Not the same, I'm aware. I'm just trying to figure out if you see something else besides the log entry that's somehow problematic.

----------

## 1clue

I think I get it.  I thought you were asking something else.

Right now, I have the log entry and nothing else.  I haven't tried KVM yet.  I'm trying to have my ducks in a row before diving in.  I'm reasonably experienced with VMware on Linux, Mac and Windows, and with Parallels on Mac.  So I'm a KVM newbie.

I'm just going through the Gentoo KVM HOWTO right now, and discovered that qemu-kvm is masked by ~amd64.  I now suddenly wonder why, and if it's always masked or if something bad just happened.

I was under the impression that KVM was a mature product.  I unmasked it for now, but I would like to have some level of confidence that when I have commercial software licenses on KVM I won't be stuck with dead software.

Thanks.

----------

## cach0rr0

it's perfectly stable. It's just not officially perfectly stable. 

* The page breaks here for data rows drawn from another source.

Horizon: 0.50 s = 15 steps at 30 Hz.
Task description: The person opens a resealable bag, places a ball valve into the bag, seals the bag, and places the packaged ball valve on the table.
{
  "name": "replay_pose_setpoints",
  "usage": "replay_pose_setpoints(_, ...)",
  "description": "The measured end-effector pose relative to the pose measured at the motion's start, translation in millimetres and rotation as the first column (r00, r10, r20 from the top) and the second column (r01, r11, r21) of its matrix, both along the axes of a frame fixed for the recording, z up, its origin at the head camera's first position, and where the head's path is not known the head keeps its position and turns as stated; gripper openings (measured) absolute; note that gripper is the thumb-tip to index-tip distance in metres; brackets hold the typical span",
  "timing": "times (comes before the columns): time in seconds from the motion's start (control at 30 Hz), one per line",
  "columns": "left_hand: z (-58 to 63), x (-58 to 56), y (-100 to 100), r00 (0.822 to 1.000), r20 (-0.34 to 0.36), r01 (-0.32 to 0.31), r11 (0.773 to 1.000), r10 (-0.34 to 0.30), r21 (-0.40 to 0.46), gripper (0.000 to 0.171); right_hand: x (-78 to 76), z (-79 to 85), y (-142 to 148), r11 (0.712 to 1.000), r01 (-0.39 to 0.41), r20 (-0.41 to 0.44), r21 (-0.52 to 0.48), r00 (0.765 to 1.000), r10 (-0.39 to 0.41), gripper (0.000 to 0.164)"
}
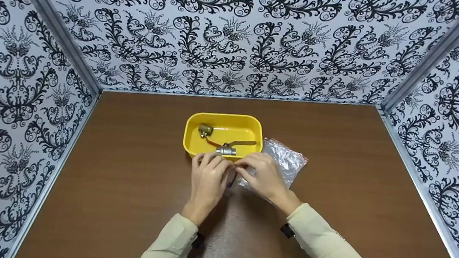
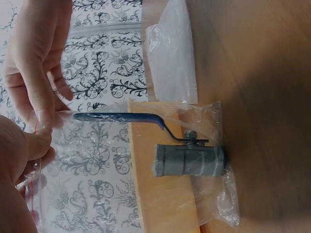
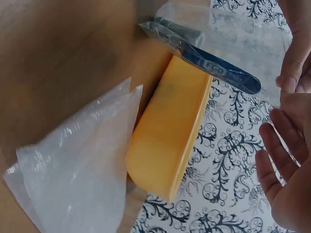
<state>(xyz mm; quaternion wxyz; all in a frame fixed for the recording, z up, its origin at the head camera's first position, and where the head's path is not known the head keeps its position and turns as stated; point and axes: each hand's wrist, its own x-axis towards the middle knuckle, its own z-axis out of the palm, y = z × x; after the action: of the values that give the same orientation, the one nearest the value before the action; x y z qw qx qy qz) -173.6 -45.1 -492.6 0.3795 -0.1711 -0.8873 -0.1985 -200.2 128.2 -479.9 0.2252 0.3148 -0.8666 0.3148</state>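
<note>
My left hand [image 1: 207, 179] and right hand [image 1: 266, 177] meet just in front of the yellow bin [image 1: 189, 136]. Between them hangs a clear zip bag [image 2: 92, 160], pinched at its red-lined top edge by both thumbs and fingertips. Inside the bag is a grey metal ball valve [image 2: 189, 160] with a blue lever handle [image 3: 221, 70], which points up toward the bag's mouth. The right hand's other fingers [image 3: 277, 145] are spread away from the bag. Two more valves lie in the bin: a brassy one [image 1: 205, 130] and a silver one [image 1: 226, 150].
A stack of clear plastic bags [image 3: 73, 160] lies on the brown table [image 1: 134, 170], right of the bin. Patterned panels [image 1: 237, 42] with grey metal edges stand at the back and both sides.
</note>
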Motion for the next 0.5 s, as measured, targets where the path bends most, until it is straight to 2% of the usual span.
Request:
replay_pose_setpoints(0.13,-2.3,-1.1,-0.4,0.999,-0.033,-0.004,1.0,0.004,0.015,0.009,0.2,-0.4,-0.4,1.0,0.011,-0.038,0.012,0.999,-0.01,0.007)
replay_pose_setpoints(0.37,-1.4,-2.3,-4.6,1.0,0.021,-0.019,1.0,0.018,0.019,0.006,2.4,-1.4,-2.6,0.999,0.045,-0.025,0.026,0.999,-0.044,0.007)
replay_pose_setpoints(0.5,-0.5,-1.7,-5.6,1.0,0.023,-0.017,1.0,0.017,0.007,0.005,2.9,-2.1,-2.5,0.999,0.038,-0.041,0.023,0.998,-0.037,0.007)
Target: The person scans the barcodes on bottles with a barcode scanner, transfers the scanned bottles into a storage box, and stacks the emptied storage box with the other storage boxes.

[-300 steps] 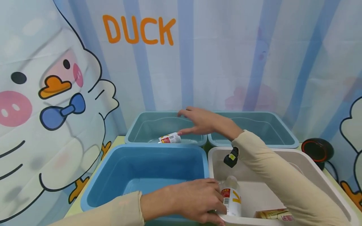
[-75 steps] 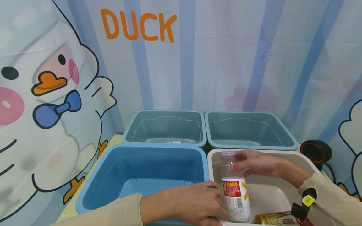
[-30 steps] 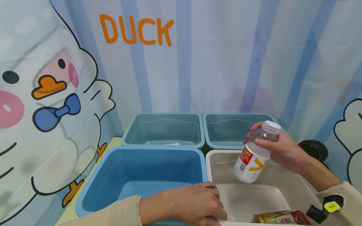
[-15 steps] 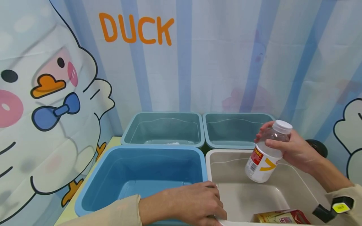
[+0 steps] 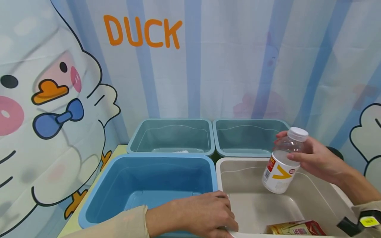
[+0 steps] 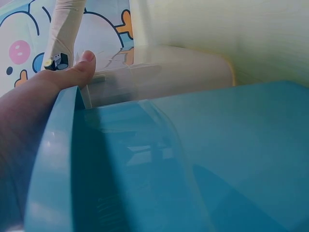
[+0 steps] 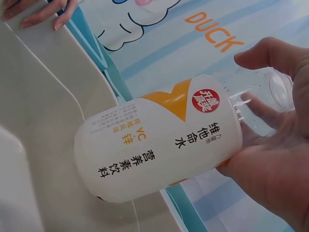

If you have your /dev/kvm you're fine. And really, do a 1GB qcow2 image, boot qemu-kvm from a minimal iso (preferably sysrescuecd!), see if it works. There's no real harm in it, and that's a more than adequate test. If that works, nothing else you could potentially do should be problematic.

----------

## aCOSwt

 *1clue wrote:*   

> reg03: base=0x0c0000000 ( 3072MB), size= 1024MB, count=1: uncachable
> 
> reg04: base=0x0bf700000 ( 3063MB), size=    1MB, count=1: uncachable
> 
> reg05: base=0x0bf800000 ( 3064MB), size=    8MB, count=1: uncachable

 

Well, coming back to your "cherry on the cake" or whatever you called it...  :Wink: 

This is indeed suboptimal.

According to Gentoo Linux nVidia Guide :

<<Every line should contain "write-back" or "write-combining". If you see a line with "uncachable" in it you will need to change a BIOS setting to fix this. 

Reboot and enter the BIOS, then find the MTRR settings (probably under "CPU Settings"). Change the setting from "continuous" to "discrete" and boot back into Linux. You will now find out that there is no "uncachable" entry anymore and 2D acceleration now works without any glitches.>>

----------

## 1clue

I don't have any MTRR setting in my bios.  I don't have anything with a setting of continuous or discrete either.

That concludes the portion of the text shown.